Sofía, sin ninguna información y sin que su abuela lo supiera, sintió igualmente el deseo de ir. No hablaba el idioma ni sabía por dónde empezar, pero comenzó a golpear puertas, preguntando como podía si alguien conocía el apellido de su abuela. Muchos la hacían pasar ilusionados a sus casas; en ese pequeño pueblo, muchas familias tenían parientes en Brasil.
Así,
entre bienvenidas y cálidas recepciones, Sofía -con pausa pero con prisa- fue
poco a poco sumergiéndose en esa ciudad llena de historias. Buscaba, en parte,
algo de la suya.
En
una de esas casas, alguien le pidió que aguardara, que pronto llegaría una
persona que conocía a la familia de su abuela. Mientras Sofía esperaba,
sintiéndose una intrusa, observó llegar a un hombre quien se dirigió a ella
preguntándole: -¿Antonia? ¿Brasil? -Sí- respondió ella. -Acompáñeme, que iremos
con su familia -exclamó el señor, con su portugués italianizado.
Sofía
llegó a una casa donde varias personas la esperaban con ojos curiosos y una
sonrisa tímida, pero entre ellas destacaba una mujer de cabello blanco, erguida
a pesar de los años. Cuando sus miradas se cruzaron, Sofía sintió que estaba
viendo a su abuela duplicada por el tiempo y el silencio.
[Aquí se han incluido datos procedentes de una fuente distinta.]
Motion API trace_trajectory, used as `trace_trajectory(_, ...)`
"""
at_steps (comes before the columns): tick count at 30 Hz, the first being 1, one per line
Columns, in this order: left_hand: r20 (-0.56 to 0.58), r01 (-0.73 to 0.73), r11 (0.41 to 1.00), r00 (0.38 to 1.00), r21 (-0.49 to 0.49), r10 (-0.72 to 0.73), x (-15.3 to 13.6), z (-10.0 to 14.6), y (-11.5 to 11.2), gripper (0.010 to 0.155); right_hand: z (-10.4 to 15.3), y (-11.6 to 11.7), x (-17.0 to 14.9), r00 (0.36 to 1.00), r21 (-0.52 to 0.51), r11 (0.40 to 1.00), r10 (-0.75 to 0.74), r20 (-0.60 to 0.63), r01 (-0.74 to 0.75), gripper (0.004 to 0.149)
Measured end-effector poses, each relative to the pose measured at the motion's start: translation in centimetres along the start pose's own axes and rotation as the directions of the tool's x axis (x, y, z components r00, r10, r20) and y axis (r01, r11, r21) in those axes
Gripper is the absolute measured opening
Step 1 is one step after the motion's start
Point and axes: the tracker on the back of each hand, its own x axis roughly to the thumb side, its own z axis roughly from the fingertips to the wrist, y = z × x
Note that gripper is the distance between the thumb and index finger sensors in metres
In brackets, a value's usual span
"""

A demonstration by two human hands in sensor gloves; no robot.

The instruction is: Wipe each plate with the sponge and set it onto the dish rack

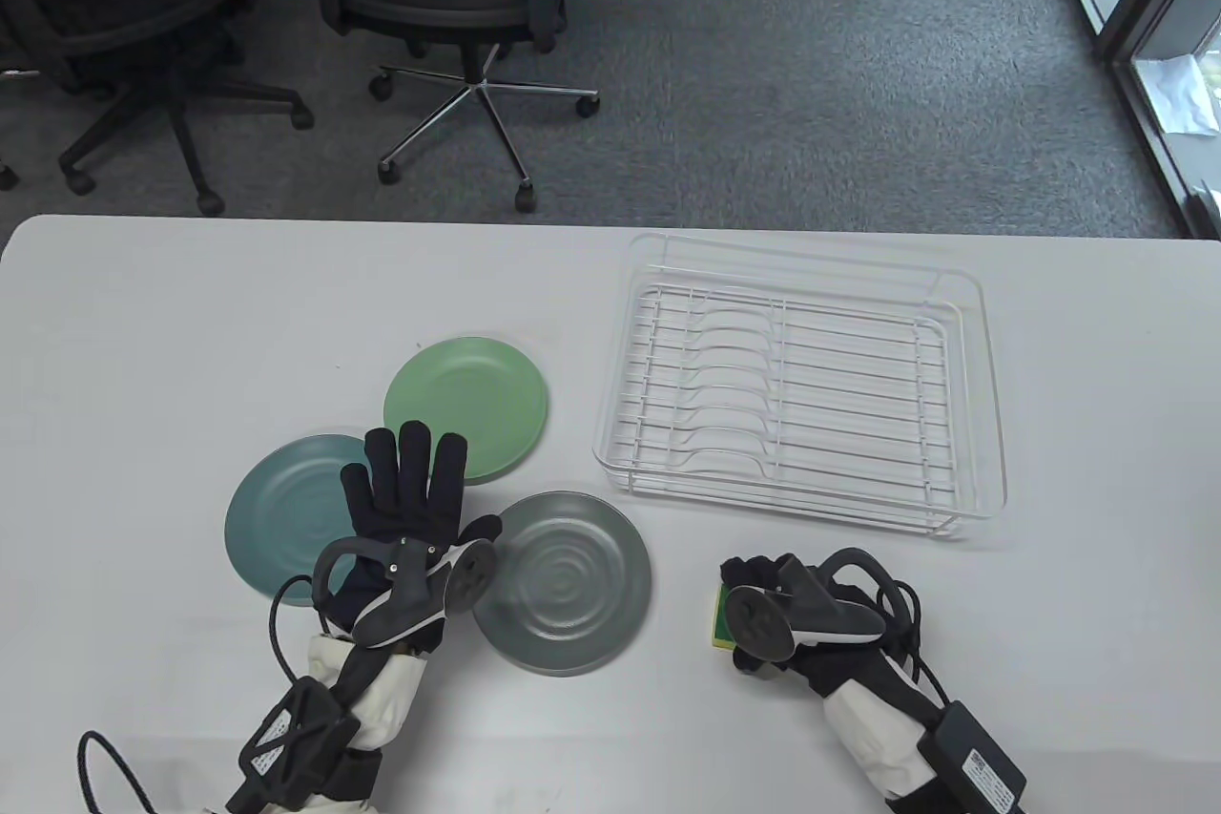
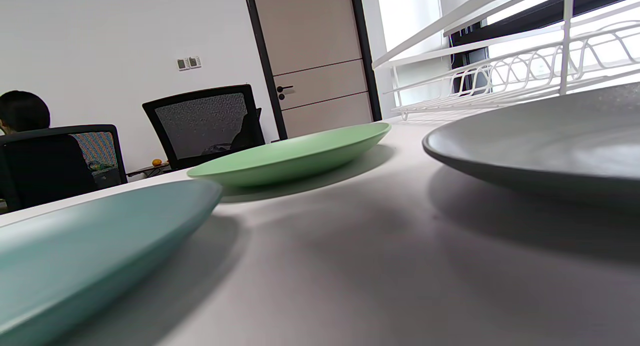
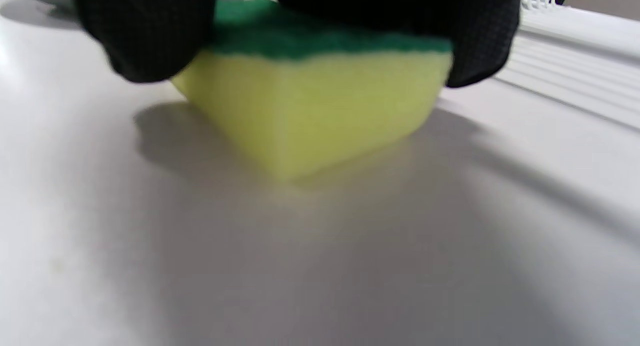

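Three plates lie on the white table: a light green plate (image 1: 467,404) (image 2: 295,153) at the back, a teal plate (image 1: 281,513) (image 2: 95,251) at the left and a grey plate (image 1: 568,580) (image 2: 545,135) at the right. My left hand (image 1: 410,490) hovers over the gap between them with its fingers straight and spread, holding nothing. A yellow sponge (image 1: 720,618) (image 3: 310,110) with a green scrub top sits on the table right of the grey plate. My right hand (image 1: 763,590) grips it from above, thumb and fingers (image 3: 145,30) curled round its sides.
A white wire dish rack (image 1: 801,385) (image 2: 500,60) stands empty at the right back of the table. Office chairs (image 1: 458,3) stand on the carpet beyond the far edge. A seated person (image 2: 25,115) shows in the left wrist view.
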Motion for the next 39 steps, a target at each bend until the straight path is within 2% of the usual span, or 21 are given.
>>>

Mientras se
abrazaban, Sofía iba percibiendo que los rostros de las otras personas allí
reunidas se parecían a los de sus familiares brasileños. Mientras estaba algo
confusa, recordaba las palabras de su abuela, que siempre le decía que no fuese
a ese pueblo, porque ya no quedaba nada de lo que una vez había sido su
familia.
Después
de unas horas y de una cálida hospitalidad, Sofía pidió ir a conocer la casa
donde había vivido su abuela y su madre, a lo cual una persona allegada a la
familia se ofreció para cumplirle el pedido, ya que estaba a pocas calles de
allí; bastaba con caminar un poco para llegar a destino.
Ya
de camino, Sofía, entre conmovida y aún expectante, recibió una pregunta fría y
directa:
-¿Tú
sabes por qué tu abuela hace 50 años que no viene, ni escribe, ni sabemos nada
de ella desde entonces? -le dijo aquella persona, mirándola a los ojos. -La
verdad es que no lo sé. Ella dijo que aquí no vivía nadie- respondió Sofía. -No
-replicó esta persona-. Yo te voy a contar la verdad.
Tu
abuelo, en ese entonces, se paseaba por el pueblo de aquí para allá, y a la
hermana de tu abuela y a su madre no les gustaba. Él la dejó embarazada y, por
la vergüenza que causó en el pueblo, tuvo que tomar uno de los barcos rumbo a
América del Sur. Le prometió a tu abuela que le enviaría cartas cuando tuviera
trabajo, para que se reunieran. Pero esas cartas nunca llegaron a sus manos. Su
hermana y su madre las escondieron.
Tu
abuela esperó tres años. Pero tu abuelo nunca se comunicó.
Un
día, un primo hermano de tu abuelo la contactó y le entregó dos pasajes junto a
una carta que decía que se viniese para Brasil, para así poder formar una
familia.
Sofía,
ya de regreso en Brasil, fue a visitar a su abuela y apenas verla le dijo:
-¡Abuela, estuve en tu pueblo! A lo que su abuela exclamó: -¿Se acabó el
secreto, verdad?
Sofía
se sinceró y le dijo a su abuela que traía consigo una caja llena de regalos y
fotos, pero que la única condición para que ella los recibiera era que debía
hablar por teléfono con su hermana, después de 57 años.
Si
bien la abuela se rehusó a la propuesta, ante la insistencia de Sofía, observó
la caja de reojo y decidió aceptar, diciéndole a Sofía que la aguardara un
momento. Pasaron los minutos y la abuela no regresaba de su cuarto, hasta que
de pronto volvió arreglada y peinada como si se fuesen a ver personalmente.
Ahí, Sofía, sintiendo una responsabilidad enorme ante tal compromiso, comenzó a
discar el número telefónico.
-¿Y
ahora qué le digo?- preguntó la abuela, nerviosa. -Hablá, abuela. Es tu
hermana- respondió Sofía.
La
abuela sostuvo el teléfono, dijo dos veces “Hola” y luego exclamó: -Ya está, ya
hablé, nadie responde.
Sofía tomó el teléfono. Al llevarlo a su oído comprobó que era cierto: no estaban hablando. Estaban llorando. En ese silencio compartido, no hacían falta palabras. Medio siglo de distancia se acortaba con cada lágrima.